◆ ABOUT THIS EXERCISE ◆
The records appear below. Report how many of their lines contain the word "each", giving the number alone.

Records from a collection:

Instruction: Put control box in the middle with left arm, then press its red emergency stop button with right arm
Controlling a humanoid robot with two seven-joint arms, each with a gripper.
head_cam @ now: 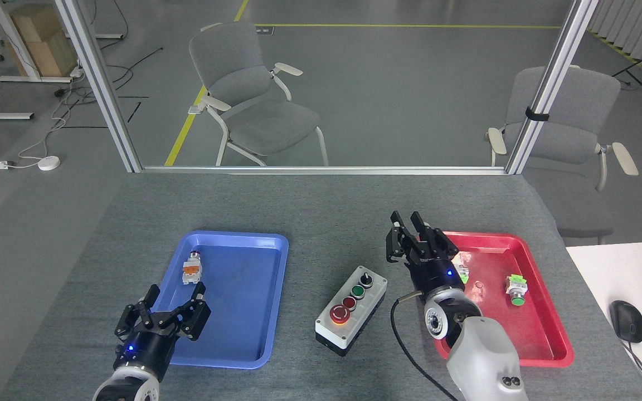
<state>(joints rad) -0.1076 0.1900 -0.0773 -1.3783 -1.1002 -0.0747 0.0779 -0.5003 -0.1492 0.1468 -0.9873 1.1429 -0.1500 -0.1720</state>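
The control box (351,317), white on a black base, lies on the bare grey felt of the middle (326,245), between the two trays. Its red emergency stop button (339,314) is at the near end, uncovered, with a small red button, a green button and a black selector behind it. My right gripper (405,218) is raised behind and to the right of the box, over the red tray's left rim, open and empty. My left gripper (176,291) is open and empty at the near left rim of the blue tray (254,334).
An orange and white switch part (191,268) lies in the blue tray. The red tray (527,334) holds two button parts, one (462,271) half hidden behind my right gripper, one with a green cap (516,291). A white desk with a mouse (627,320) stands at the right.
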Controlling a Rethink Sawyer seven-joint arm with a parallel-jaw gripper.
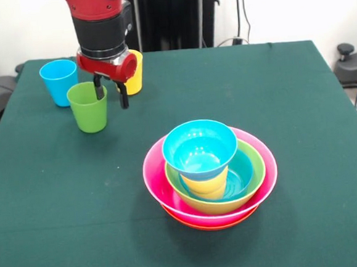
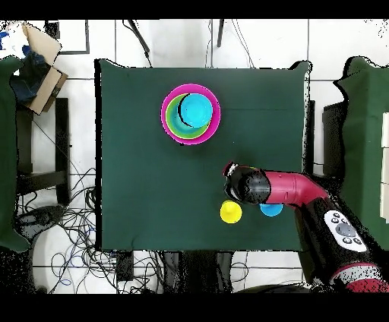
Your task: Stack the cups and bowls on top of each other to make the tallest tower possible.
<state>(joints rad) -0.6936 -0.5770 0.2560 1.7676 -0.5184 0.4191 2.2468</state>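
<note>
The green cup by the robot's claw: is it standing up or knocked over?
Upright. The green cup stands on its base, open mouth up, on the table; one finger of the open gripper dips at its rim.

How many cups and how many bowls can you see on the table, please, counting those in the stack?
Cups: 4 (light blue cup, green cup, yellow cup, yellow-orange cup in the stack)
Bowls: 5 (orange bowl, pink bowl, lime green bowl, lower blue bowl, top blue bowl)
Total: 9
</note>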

◆ RESULT OF THIS EXERCISE ◆
2